OrchestraLLM: Efficient Orchestration of Language Models for Dialogue State Tracking
- URL: http://arxiv.org/abs/2311.09758v3
- Date: Sat, 28 Sep 2024 20:44:59 GMT
- Title: OrchestraLLM: Efficient Orchestration of Language Models for Dialogue State Tracking
- Authors: Chia-Hsuan Lee, Hao Cheng, Mari Ostendorf,
- Abstract summary: Large language models (LLMs) have revolutionized the landscape of Natural Language Processing systems, but are computationally expensive.
Previous studies have explored various approaches to harness the potential of Small Language Models (SLMs) as cost-effective alternatives to their larger counterparts.
This work presents a novel SLM/LLM routing framework designed to improve computational efficiency and enhance task performance.
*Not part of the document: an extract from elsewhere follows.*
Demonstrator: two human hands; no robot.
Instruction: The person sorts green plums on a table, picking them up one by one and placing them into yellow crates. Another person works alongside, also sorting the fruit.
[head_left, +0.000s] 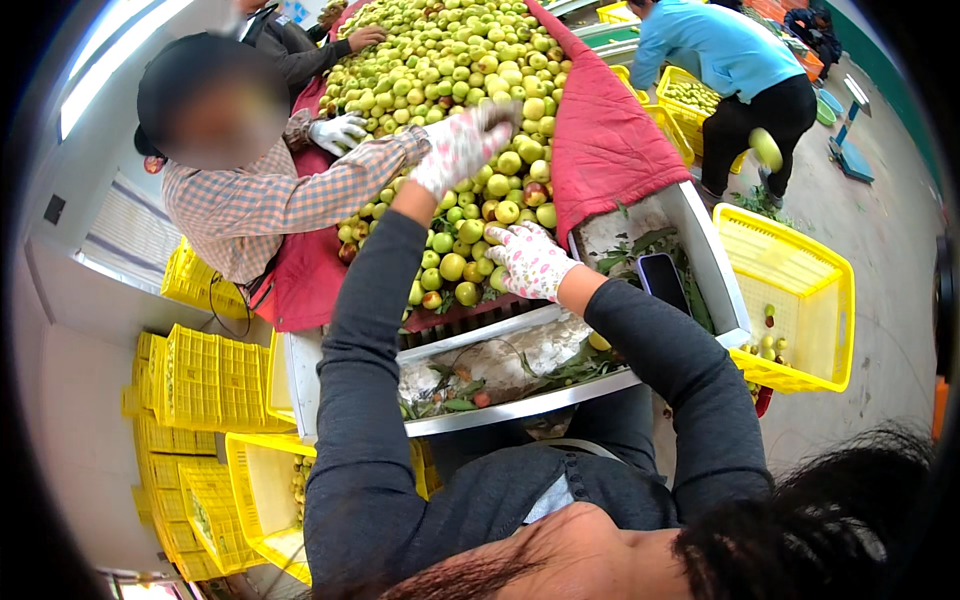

- Score: 16.057622631156164
- License:
- Abstract: Large language models (LLMs) have revolutionized the landscape of Natural Language Processing systems, but are computationally expensive. To reduce the cost without sacrificing performance, previous studies have explored various approaches to harness the potential of Small Language Models (SLMs) as cost-effective alternatives to their larger counterparts. Driven by findings that SLMs and LLMs exhibit complementary strengths in a structured knowledge extraction task, this work presents a novel SLM/LLM routing framework designed to improve computational efficiency and enhance task performance. First, exemplar pools are created to represent the types of contexts where each LM provides a more reliable answer, leveraging a sentence embedding fine-tuned so that context similarity is close to dialogue state similarity. Then, during inference, the k-nearest exemplars to the testing instance are retrieved, and the instance is routed according to majority vote. In dialogue state tracking tasks, the proposed routing framework enhances performance substantially compared to relying solely on LLMs, while reducing the computational costs by over 50%.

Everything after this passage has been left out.